-- What the exercise asks --
Could you print each line of the material below exactly?

-- Supplied material --

>>>

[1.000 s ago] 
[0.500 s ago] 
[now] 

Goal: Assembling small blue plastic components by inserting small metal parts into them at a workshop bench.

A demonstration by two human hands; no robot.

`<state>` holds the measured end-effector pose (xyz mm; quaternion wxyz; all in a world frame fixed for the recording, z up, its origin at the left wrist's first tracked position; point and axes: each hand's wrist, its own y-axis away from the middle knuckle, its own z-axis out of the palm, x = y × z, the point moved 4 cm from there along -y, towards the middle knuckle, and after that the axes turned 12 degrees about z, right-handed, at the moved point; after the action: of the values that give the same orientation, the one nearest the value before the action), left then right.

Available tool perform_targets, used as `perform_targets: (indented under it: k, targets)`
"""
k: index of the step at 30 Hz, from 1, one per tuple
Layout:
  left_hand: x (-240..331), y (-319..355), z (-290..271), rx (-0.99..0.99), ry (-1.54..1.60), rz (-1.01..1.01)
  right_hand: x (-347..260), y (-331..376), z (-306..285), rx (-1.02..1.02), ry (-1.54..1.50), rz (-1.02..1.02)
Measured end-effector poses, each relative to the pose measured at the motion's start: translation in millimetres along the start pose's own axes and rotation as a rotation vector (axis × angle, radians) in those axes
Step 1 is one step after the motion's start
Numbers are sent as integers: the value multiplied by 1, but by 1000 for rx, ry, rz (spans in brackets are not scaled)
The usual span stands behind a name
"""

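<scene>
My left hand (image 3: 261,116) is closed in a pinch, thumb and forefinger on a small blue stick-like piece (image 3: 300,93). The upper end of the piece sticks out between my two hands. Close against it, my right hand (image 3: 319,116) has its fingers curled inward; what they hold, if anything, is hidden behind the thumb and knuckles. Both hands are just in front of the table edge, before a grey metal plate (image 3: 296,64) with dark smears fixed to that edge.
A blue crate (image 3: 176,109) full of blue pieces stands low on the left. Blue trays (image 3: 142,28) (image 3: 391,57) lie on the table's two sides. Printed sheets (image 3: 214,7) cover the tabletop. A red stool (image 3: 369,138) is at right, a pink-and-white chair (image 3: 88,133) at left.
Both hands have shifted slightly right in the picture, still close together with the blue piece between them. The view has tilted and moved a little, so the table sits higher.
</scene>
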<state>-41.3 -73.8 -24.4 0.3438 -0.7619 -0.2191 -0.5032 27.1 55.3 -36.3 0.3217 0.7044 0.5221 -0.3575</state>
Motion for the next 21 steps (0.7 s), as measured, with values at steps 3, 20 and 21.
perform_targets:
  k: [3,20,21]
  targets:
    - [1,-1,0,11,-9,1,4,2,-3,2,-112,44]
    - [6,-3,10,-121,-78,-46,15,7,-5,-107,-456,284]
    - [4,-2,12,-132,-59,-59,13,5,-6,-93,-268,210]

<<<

-- Answer section --
[1.000 s ago] 
[0.500 s ago] 
[now] 

Goal: Assembling small blue plastic components by inserting small metal parts into them at a workshop bench.

A demonstration by two human hands; no robot.

`<state>` holds the measured end-effector pose (xyz mm; quaternion wxyz; all in a world frame fixed for the recording, z up, its origin at the left wrist's first tracked position; point and axes: each hand's wrist, its own y-axis away from the middle knuckle, its own z-axis out of the palm, x = y × z, the point moved 4 cm from there along -y, towards the middle knuckle, and after that the axes turned 12 degrees about z, right-handed, at the moved point; after the action: of the values that give the same orientation, the one nearest the value before the action), left then right.

Available tool perform_targets, used as `perform_targets: (indented under it: k, targets)`
"""
k: index of the step at 30 Hz, from 1, one per tuple
Layout:
  left_hand: x (-240..331), y (-319..355), z (-290..271), rx (-0.99..0.99), ry (-1.54..1.60), rz (-1.01..1.01)
  right_hand: x (-347..260), y (-331..376), z (-306..285), rx (-1.02..1.02), ry (-1.54..1.50), rz (-1.02..1.02)
Measured end-effector poses, each relative to the pose measured at the motion's start: translation in millimetres along the start pose's own axes and rotation as a rotation vector (axis × angle, radians) in those axes
Step 1 is one step after the motion's start
Numbers are sent as integers: the value multiplied by 1, but by 1000 for rx, ry, rz (spans in brackets are not scaled)
The usual span stands behind a name
"""

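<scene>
My left hand (image 3: 261,116) is closed in a pinch, thumb and forefinger on a small blue stick-like piece (image 3: 300,93). The upper end of the piece sticks out between my two hands. Close against it, my right hand (image 3: 319,116) has its fingers curled inward; what they hold, if anything, is hidden behind the thumb and knuckles. Both hands are just in front of the table edge, before a grey metal plate (image 3: 296,64) with dark smears fixed to that edge.
A blue crate (image 3: 176,109) full of blue pieces stands low on the left. Blue trays (image 3: 142,28) (image 3: 391,57) lie on the table's two sides. Printed sheets (image 3: 214,7) cover the tabletop. A red stool (image 3: 369,138) is at right, a pink-and-white chair (image 3: 88,133) at left.
Both hands have shifted slightly right in the picture, still close together with the blue piece between them. The view has tilted and moved a little, so the table sits higher.
</scene>
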<state>-41.3 -73.8 -24.4 0.3438 -0.7619 -0.2191 -0.5032 27.1 55.3 -36.3 0.3217 0.7044 0.5221 -0.3575</state>
Motion for the next 21 steps (0.7 s), as measured, with values at steps 3, 20 and 21.
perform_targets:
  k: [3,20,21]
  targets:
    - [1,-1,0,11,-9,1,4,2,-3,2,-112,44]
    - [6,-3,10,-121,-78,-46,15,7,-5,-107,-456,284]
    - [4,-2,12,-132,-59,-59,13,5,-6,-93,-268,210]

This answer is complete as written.